Work order >>
Restate word for word the lines of the material below, from the line with "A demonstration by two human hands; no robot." to the line with "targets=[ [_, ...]", both lines included, and no others.
═════ Records to use
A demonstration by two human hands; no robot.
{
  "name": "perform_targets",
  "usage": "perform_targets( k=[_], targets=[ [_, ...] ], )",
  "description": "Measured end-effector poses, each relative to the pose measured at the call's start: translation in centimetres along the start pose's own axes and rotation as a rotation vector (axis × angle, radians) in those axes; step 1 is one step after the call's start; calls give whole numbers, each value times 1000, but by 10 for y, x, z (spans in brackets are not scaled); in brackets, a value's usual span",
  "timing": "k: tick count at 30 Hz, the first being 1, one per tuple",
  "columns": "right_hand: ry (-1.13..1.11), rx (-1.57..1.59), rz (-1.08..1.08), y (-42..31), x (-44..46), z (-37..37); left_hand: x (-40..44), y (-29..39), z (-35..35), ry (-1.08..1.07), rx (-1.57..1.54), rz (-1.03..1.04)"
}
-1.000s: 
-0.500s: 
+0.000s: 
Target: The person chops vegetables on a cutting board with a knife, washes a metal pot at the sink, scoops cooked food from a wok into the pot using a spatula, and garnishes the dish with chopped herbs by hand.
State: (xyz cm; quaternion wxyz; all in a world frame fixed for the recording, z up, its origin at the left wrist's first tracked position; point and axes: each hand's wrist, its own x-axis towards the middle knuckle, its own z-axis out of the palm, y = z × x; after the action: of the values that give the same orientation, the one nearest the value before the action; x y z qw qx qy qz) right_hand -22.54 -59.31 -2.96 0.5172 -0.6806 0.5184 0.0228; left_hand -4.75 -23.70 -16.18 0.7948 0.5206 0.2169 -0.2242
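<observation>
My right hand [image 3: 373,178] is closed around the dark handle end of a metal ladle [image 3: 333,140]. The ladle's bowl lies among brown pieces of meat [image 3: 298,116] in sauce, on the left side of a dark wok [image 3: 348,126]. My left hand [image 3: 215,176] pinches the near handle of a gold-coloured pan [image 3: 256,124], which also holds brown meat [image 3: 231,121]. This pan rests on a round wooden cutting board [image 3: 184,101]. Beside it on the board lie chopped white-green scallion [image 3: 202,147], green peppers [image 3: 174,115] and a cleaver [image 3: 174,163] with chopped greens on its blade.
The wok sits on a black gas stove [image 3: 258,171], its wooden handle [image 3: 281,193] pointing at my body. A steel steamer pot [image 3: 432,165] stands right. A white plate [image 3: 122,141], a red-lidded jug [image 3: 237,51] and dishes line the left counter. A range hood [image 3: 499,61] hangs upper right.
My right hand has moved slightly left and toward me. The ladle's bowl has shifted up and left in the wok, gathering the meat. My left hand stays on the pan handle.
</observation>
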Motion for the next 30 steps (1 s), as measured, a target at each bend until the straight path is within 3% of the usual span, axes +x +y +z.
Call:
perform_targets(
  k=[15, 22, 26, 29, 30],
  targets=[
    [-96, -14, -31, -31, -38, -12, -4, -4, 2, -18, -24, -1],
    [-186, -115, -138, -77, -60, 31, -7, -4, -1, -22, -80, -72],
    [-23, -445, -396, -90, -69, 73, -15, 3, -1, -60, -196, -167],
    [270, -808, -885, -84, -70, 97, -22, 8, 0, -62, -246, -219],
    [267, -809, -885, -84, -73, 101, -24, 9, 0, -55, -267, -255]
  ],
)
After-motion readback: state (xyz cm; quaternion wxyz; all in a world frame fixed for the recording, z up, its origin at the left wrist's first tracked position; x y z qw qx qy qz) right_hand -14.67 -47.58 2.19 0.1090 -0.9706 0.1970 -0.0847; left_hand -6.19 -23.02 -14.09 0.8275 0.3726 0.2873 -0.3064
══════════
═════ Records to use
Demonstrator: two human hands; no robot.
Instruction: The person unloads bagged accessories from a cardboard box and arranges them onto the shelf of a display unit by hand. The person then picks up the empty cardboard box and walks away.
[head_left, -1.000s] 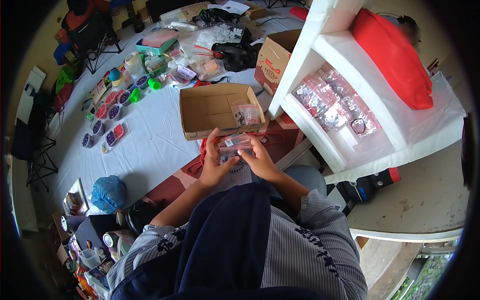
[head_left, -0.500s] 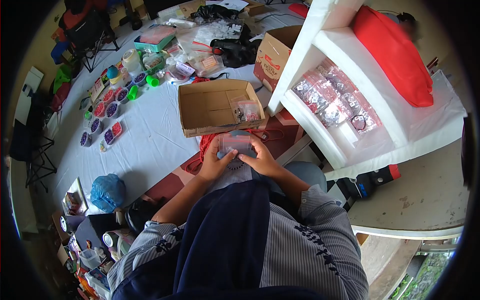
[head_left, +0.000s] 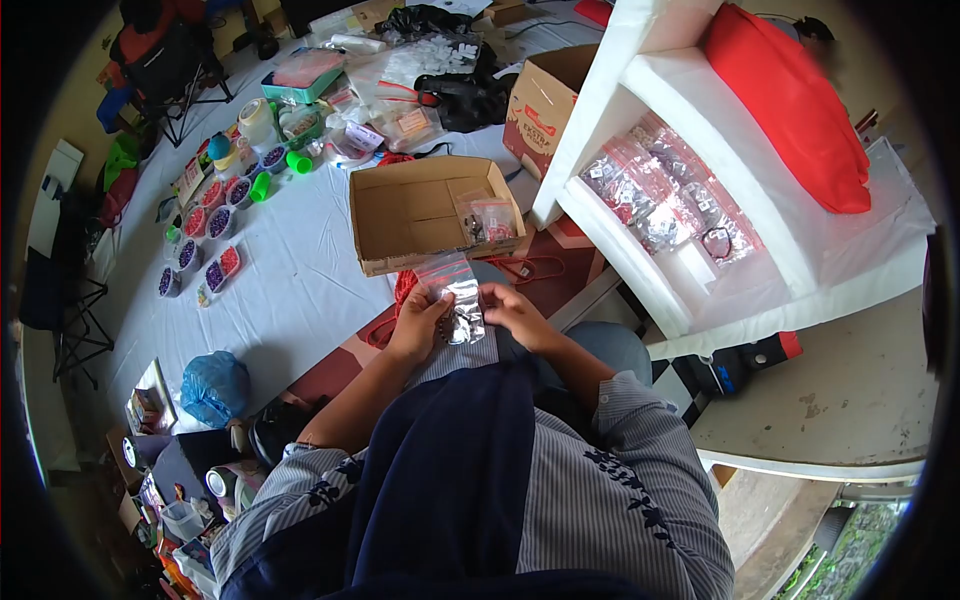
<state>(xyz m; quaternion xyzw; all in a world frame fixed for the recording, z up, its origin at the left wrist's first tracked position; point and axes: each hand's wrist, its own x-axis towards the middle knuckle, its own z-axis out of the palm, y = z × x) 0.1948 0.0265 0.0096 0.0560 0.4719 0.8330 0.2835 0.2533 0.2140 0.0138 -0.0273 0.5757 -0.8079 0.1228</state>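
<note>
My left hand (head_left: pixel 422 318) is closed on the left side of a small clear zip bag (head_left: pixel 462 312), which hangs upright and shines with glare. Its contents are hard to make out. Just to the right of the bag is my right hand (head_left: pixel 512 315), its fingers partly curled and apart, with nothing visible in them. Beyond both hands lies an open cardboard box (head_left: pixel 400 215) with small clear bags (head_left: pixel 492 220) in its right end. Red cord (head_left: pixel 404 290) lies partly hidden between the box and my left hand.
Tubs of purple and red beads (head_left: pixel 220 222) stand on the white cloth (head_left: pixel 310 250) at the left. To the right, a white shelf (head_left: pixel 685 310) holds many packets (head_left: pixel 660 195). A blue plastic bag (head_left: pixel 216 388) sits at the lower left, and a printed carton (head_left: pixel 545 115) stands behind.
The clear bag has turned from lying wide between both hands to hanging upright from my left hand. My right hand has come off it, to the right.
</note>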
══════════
Result of the task >>
A demonstration by two human hands; no robot.
{
  "name": "perform_targets",
  "usage": "perform_targets( k=[_], targets=[ [_, ...] ], )",

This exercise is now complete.